Veterans often have very particular transportation needs. During the last few weeks an online public outreach program has been in place “to highlight the transportation needs, challenges and opportunities facing the nation’s veterans, wounded warriors, and military service members and their families.” Comments will be collected through this Friday, June 8 at http://veteransdialogue.ideascale.com.
This web-based outreach invites stakeholders “to engage in a discussion on overcoming barriers, forming strategic partnerships and improving communications to ultimately improve veterans’ and service members’ access to transportation.” The outreach is sponsored by USDOT , Dept. of Defense, Easter Seals and others.
So far, 61 comments have been submitted. A number of stakeholders note that most funding programs provide for capital investments, but typically a more critical need is operating assistance.

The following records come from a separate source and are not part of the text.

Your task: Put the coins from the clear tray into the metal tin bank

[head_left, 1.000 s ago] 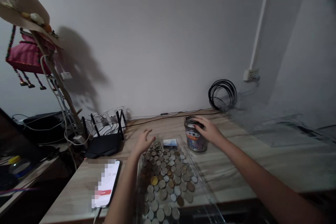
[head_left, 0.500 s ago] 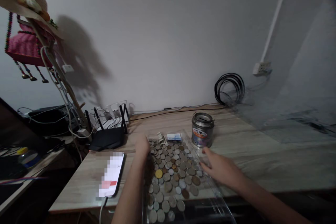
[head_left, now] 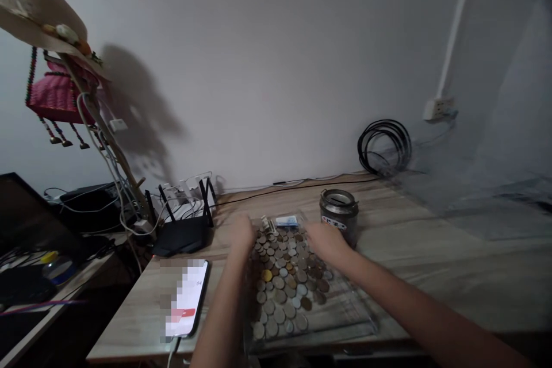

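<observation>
A clear plastic tray [head_left: 340,319] lies at the front of the wooden table, with many loose silver, brown and golden coins [head_left: 282,290] spread in it. At its far end are a blue-and-white folded note [head_left: 287,221] and a small pale piece like rolled paper [head_left: 268,223]. My left hand [head_left: 242,237] is closed at the tray's far left side, slightly blurred, its fingertips hidden. Bent over the far right side is my right hand [head_left: 324,240], closed at the tray's edge beside the coins. Just behind it stands a metal tin [head_left: 339,204] with a slotted lid, partly covered by that hand.
A phone [head_left: 190,299] on a charging cable lies left of the tray. Beyond it sit a black router [head_left: 181,236] and tangled white plugs. Coiled black cable [head_left: 385,146] leans on the wall. A straw hat [head_left: 38,8] and pink bag hang at left.
The tray with the coins has slid away from me, so its front edge now shows on the table. My right hand has moved from beside the tin to the tray's far right side.
</observation>
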### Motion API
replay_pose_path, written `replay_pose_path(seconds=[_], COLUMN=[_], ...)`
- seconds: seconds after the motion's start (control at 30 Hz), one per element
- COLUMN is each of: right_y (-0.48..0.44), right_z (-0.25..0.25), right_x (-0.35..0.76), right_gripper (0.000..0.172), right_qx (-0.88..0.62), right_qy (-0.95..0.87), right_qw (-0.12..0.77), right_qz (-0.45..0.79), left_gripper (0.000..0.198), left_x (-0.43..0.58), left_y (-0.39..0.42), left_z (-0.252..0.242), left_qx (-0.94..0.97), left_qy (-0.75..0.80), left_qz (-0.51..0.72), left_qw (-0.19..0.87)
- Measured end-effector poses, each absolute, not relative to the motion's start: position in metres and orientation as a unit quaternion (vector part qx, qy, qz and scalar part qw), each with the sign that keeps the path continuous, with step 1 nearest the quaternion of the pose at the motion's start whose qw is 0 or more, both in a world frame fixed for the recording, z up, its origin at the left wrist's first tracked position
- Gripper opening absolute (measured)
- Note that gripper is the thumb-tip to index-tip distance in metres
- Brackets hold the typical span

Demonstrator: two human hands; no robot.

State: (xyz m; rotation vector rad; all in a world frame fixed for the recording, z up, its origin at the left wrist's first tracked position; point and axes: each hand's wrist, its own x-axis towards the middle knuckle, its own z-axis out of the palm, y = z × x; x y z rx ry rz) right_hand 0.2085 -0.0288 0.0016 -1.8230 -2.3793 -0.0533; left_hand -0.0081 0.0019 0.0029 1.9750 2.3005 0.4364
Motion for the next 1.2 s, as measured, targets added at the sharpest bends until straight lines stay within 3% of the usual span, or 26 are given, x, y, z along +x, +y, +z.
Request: replay_pose_path(seconds=[0.07,0.13,0.27,0.33,0.47,0.57,0.67,0.8,0.93,1.03,1.1,1.2], right_y=[-0.009,0.014,0.047,0.052,0.039,0.019,0.004,0.002,0.014,0.020,0.021,0.017], right_z=[0.005,0.003,-0.009,-0.013,-0.009,0.001,0.007,0.006,-0.001,-0.007,-0.009,-0.006], right_x=[0.192,0.178,0.169,0.171,0.175,0.169,0.162,0.162,0.163,0.164,0.165,0.169], right_gripper=[0.030,0.029,0.023,0.023,0.027,0.028,0.028,0.027,0.043,0.029,0.029,0.033], right_qx=[-0.582,-0.562,-0.556,-0.554,-0.526,-0.479,-0.437,-0.361,-0.396,-0.399,-0.396,-0.392], right_qy=[-0.808,-0.823,-0.827,-0.826,-0.835,-0.844,-0.859,-0.880,-0.823,-0.838,-0.854,-0.871], right_qw=[0.087,0.083,0.086,0.104,0.162,0.240,0.267,0.308,0.403,0.357,0.327,0.294], right_qz=[-0.021,-0.011,-0.004,-0.009,-0.019,-0.016,-0.019,0.011,0.057,0.105,0.084,0.014], left_gripper=[0.040,0.038,0.038,0.038,0.030,0.050,0.059,0.051,0.042,0.034,0.031,0.047], left_x=[-0.001,0.003,0.001,0.002,0.008,0.012,0.010,0.005,0.005,0.005,0.003,-0.001], left_y=[0.002,-0.001,-0.010,-0.011,-0.005,-0.002,-0.001,-0.002,-0.005,-0.006,-0.005,-0.003], left_z=[0.006,0.009,0.007,0.002,-0.011,-0.016,-0.016,-0.016,-0.017,-0.016,-0.015,-0.012], left_qx=[0.690,0.735,0.698,0.689,0.638,0.546,0.495,0.486,0.506,0.492,0.469,0.428], left_qy=[0.692,0.585,0.481,0.473,0.560,0.599,0.515,0.475,0.434,0.439,0.445,0.423], left_qz=[0.203,0.295,0.359,0.381,0.452,0.427,0.463,0.519,0.500,0.493,0.476,0.450], left_qw=[0.060,0.173,0.390,0.397,0.274,0.401,0.524,0.518,0.553,0.567,0.596,0.660])
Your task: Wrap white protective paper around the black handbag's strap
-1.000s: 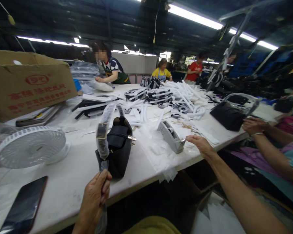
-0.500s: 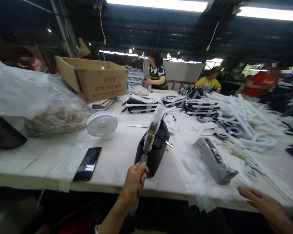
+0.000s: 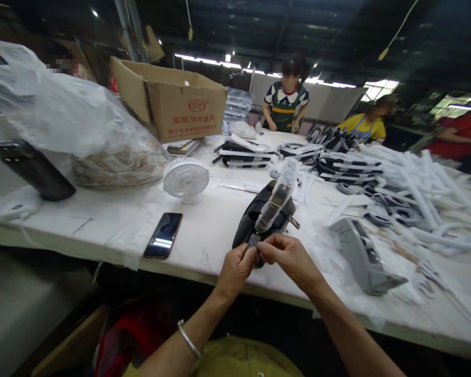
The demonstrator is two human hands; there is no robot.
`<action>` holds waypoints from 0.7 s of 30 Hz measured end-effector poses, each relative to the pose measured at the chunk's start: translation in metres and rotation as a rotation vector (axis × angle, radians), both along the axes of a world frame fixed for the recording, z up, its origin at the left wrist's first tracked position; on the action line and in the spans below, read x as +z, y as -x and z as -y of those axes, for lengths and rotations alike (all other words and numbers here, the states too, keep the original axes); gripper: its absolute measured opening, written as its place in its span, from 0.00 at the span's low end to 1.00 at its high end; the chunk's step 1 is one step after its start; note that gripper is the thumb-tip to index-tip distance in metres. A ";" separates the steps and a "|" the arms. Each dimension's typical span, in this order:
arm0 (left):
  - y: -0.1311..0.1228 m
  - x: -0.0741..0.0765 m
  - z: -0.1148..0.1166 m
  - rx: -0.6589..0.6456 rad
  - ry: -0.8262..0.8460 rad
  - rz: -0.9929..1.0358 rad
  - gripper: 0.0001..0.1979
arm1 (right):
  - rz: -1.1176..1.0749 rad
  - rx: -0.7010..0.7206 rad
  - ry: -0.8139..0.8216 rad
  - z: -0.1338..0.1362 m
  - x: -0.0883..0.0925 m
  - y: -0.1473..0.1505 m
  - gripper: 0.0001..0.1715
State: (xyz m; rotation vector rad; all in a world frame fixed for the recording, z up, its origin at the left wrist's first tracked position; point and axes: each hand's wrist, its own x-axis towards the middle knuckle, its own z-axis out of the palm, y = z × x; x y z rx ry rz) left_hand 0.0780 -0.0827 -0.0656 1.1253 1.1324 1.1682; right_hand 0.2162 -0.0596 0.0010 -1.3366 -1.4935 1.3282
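A black bag [image 3: 246, 222] stands on the table near its front edge. Its strap [image 3: 273, 203] has a metal buckle and a clear and white wrapping, and leans across the bag top. My left hand [image 3: 236, 268] is closed, pinching the grey-looking end of the strap close to the bag. Right beside it, my right hand [image 3: 289, 255] is closed too, thumb and finger pressed on the same strap end. Whether a piece of tape is between the fingers is too small to tell. A metal piece [image 3: 293, 222] sticks out at the bag's right side.
A grey tape dispenser [image 3: 363, 262] stands to the right. On the left lie a phone [image 3: 163, 235], a white fan [image 3: 186, 180] and a dark bottle [image 3: 35, 170]. Behind are a cardboard box [image 3: 192, 107], wrapped black straps [image 3: 349, 170] and co-workers, one in a striped top [image 3: 286, 102].
My right hand has come from beside the tape dispenser to the strap end, meeting my left hand. The view has turned left and down. A co-worker at the back has turned around.
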 end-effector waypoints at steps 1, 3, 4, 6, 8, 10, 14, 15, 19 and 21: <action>0.002 0.001 0.000 0.009 -0.037 -0.042 0.19 | 0.009 -0.016 0.030 -0.005 -0.004 0.003 0.19; 0.005 0.002 0.000 0.029 -0.103 -0.112 0.18 | 0.013 -0.032 0.094 -0.014 -0.012 0.004 0.21; 0.007 0.002 0.000 0.029 -0.119 -0.123 0.18 | 0.005 -0.033 0.120 -0.016 -0.015 0.003 0.21; 0.008 0.003 0.001 -0.010 -0.086 -0.047 0.18 | -0.021 -0.016 0.147 -0.018 -0.017 -0.001 0.21; 0.008 0.003 0.001 -0.079 0.038 0.139 0.18 | -0.036 0.012 0.167 -0.017 -0.015 -0.004 0.18; 0.008 0.004 0.001 -0.152 0.195 0.347 0.18 | -0.030 0.039 0.186 -0.014 -0.013 -0.006 0.16; 0.007 0.006 0.003 -0.247 0.383 0.622 0.18 | 0.004 -0.030 0.160 -0.009 -0.017 0.000 0.13; 0.007 0.007 0.003 -0.256 0.399 0.656 0.17 | 0.012 -0.061 0.144 -0.008 -0.021 0.003 0.12; 0.002 0.008 0.006 -0.210 0.388 0.661 0.17 | 0.117 -0.191 0.042 -0.006 -0.036 0.012 0.10; -0.001 0.008 0.008 -0.155 0.355 0.612 0.18 | 0.136 -0.207 0.030 -0.005 -0.037 0.012 0.10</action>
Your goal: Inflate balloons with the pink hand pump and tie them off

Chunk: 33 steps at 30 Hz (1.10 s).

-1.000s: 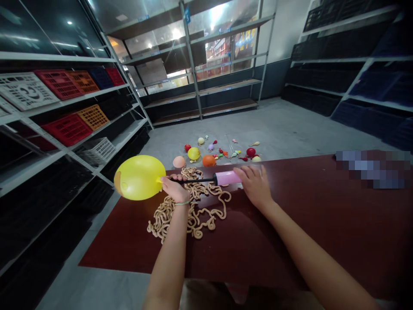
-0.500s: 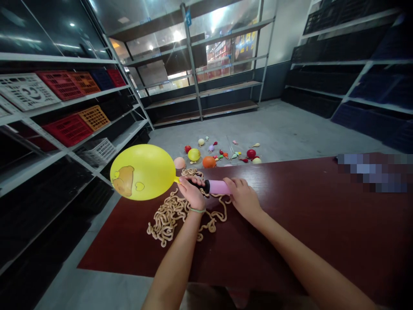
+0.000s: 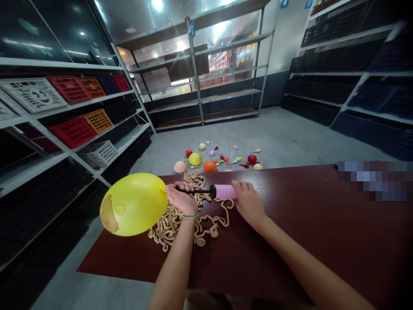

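A pink balloon pump [image 3: 225, 191] with a black rod lies level between my two hands. My right hand [image 3: 249, 202] is closed around its pink barrel. Wrapped round the black handle end is my left hand [image 3: 183, 199], and its fingers also pinch at the neck of a large yellow balloon [image 3: 134, 204]. The balloon is inflated, carries a printed brown figure and a heart, and hangs off to the left. How its neck sits on the pump is hidden by the fingers. Beneath the left hand a heap of long tan twisted cord-like strands [image 3: 164, 230] covers part of the table.
The dark red table [image 3: 290, 228] spans the front. Beyond its far edge, several small balloons, among them an orange one [image 3: 210, 166] and a yellow one [image 3: 195, 159], lie on the grey floor. Shelves with plastic crates [image 3: 72, 131] stand at left; a blurred patch [image 3: 371, 178] covers something at right.
My left hand has moved left, drawing the pump's black rod out of the barrel. The yellow balloon has shifted down and left and turned; my right hand keeps its hold on the barrel.
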Each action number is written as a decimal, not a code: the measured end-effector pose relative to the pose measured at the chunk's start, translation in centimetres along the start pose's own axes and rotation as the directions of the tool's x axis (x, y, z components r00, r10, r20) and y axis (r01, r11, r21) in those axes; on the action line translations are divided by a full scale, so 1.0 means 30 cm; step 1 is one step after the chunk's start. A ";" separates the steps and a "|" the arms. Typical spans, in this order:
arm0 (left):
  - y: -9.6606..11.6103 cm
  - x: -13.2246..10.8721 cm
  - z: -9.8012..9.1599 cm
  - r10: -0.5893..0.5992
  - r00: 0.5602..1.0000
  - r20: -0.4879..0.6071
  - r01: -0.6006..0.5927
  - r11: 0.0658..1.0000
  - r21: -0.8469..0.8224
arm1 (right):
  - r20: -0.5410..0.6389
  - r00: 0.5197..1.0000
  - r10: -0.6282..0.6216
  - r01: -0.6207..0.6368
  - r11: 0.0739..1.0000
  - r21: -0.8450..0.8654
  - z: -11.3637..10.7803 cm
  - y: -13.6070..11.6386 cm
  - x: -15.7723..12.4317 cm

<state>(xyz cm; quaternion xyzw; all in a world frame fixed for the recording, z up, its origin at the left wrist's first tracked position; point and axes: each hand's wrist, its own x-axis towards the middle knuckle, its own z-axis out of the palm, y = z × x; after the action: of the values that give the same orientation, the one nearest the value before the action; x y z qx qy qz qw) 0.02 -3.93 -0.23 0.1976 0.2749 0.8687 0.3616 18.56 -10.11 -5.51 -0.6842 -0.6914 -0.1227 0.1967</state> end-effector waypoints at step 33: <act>-0.063 0.000 -0.028 -0.090 0.991 0.101 0.075 0.986 0.146 | -0.026 0.976 -0.218 0.219 0.975 0.032 0.014 0.058 0.018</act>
<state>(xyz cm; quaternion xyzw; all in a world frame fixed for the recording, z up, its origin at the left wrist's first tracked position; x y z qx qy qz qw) 0.53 -3.10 -2.05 0.2576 0.3239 0.8193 0.3967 20.26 -9.38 -5.83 -0.5990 -0.7623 -0.1391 0.2017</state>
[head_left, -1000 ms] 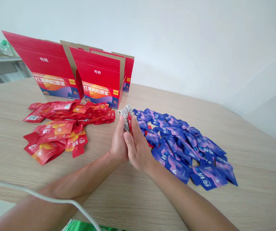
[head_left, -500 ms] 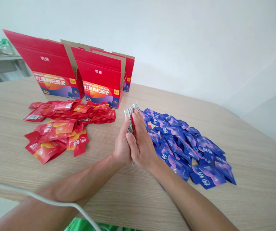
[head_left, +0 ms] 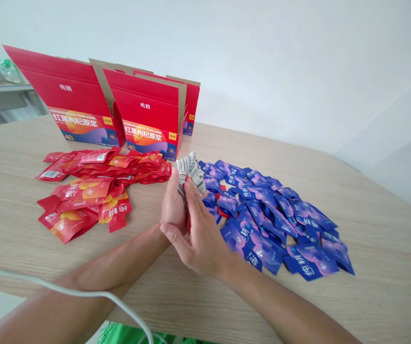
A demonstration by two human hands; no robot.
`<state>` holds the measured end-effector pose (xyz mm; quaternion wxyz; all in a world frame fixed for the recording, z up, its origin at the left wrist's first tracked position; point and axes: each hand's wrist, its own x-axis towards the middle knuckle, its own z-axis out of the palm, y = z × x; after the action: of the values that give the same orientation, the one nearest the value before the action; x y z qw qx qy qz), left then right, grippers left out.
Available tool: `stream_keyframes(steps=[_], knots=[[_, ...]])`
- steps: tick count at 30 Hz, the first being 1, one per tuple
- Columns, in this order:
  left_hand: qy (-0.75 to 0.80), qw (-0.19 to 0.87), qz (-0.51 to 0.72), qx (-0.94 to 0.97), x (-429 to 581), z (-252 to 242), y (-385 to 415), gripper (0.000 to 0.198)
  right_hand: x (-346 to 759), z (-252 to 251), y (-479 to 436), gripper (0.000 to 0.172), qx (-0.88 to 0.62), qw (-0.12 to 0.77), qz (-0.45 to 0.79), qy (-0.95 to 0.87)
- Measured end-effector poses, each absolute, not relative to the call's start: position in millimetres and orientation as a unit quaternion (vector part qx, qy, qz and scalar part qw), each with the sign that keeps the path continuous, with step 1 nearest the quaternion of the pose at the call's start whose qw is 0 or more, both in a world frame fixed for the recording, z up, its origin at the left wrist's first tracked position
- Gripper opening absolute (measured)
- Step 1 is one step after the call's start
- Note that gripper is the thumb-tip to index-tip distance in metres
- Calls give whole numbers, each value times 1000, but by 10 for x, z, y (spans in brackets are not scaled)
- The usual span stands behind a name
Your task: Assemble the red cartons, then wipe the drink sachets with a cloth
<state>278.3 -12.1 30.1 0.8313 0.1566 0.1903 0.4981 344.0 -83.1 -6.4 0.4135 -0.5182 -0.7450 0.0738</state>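
Both my hands meet over the middle of the wooden table [head_left: 198, 306]. My left hand [head_left: 173, 205] is closed round a stack of sachets [head_left: 190, 172], whose silvery edges fan out above my fingers. My right hand [head_left: 198, 233] presses against the stack's right side with its fingers closed on it. A pile of red sachets [head_left: 98, 186] lies to the left of my hands. A spread of blue sachets [head_left: 270, 215] lies to the right, just beyond my right hand.
Three open red cartons stand at the back of the table: the left one [head_left: 72, 105], the middle one [head_left: 148, 117], and a third [head_left: 190, 107] behind. A white cable [head_left: 83, 296] crosses the lower left. A white wall rises behind.
The stack has tilted and fanned out a little more at its top. My right hand slid down and toward me along the stack. My left hand stayed on it.
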Motion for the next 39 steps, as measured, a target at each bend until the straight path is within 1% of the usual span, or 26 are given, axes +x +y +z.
stream_keyframes(steps=[3,5,8,10,12,14,17,19,23,26,32,36,39], knots=[[204,827,503,143,2719,401,-15,56,3461,69,-880,80,-481,417,110,-764],[204,819,516,144,2685,443,67,61,3508,211,-900,69,-451,444,148,-760],[207,804,536,152,2676,439,120,62,3598,349,-858,54,-445,545,199,-682],[205,814,520,157,2704,409,79,62,3663,327,-761,51,-461,613,211,-605],[192,835,489,162,2747,372,-6,64,3736,230,-634,49,-501,636,182,-559],[180,849,468,166,2790,340,-98,62,3814,115,-519,48,-563,596,105,-563],[177,852,465,162,2827,311,-185,55,3897,-3,-437,49,-605,493,-6,-625],[182,850,471,153,2830,299,-201,52,3893,-36,-443,54,-579,451,-15,-679],[180,836,502,132,2813,240,-165,47,3746,-59,-538,73,-540,402,46,-738],[175,837,504,122,2805,179,-107,46,3620,-56,-628,82,-543,390,78,-740],[245,827,490,125,2762,289,-70,48,3468,-24,-781,86,-531,402,108,-738],[262,813,504,132,2687,454,-40,51,3430,20,-878,73,-492,421,107,-755],[238,820,505,129,2646,473,46,58,3454,168,-945,63,-458,449,164,-750]])
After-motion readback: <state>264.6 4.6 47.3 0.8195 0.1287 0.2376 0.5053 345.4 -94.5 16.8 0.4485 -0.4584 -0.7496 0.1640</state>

USDOT Secretary Ray LaHood notes that
“military families live in suburban and rural communities where long car commutes eat up the family’s gas budget, and public transportation options are limited. The projects funded by this initiative will bridge the transportation gap by helping states and communities build or expand centers that offer information on local transportation options by phone or internet.”
You can hear more from Secretary LaHood in his blog post, “Helping veterans and their families get where they’re going,” and from this video.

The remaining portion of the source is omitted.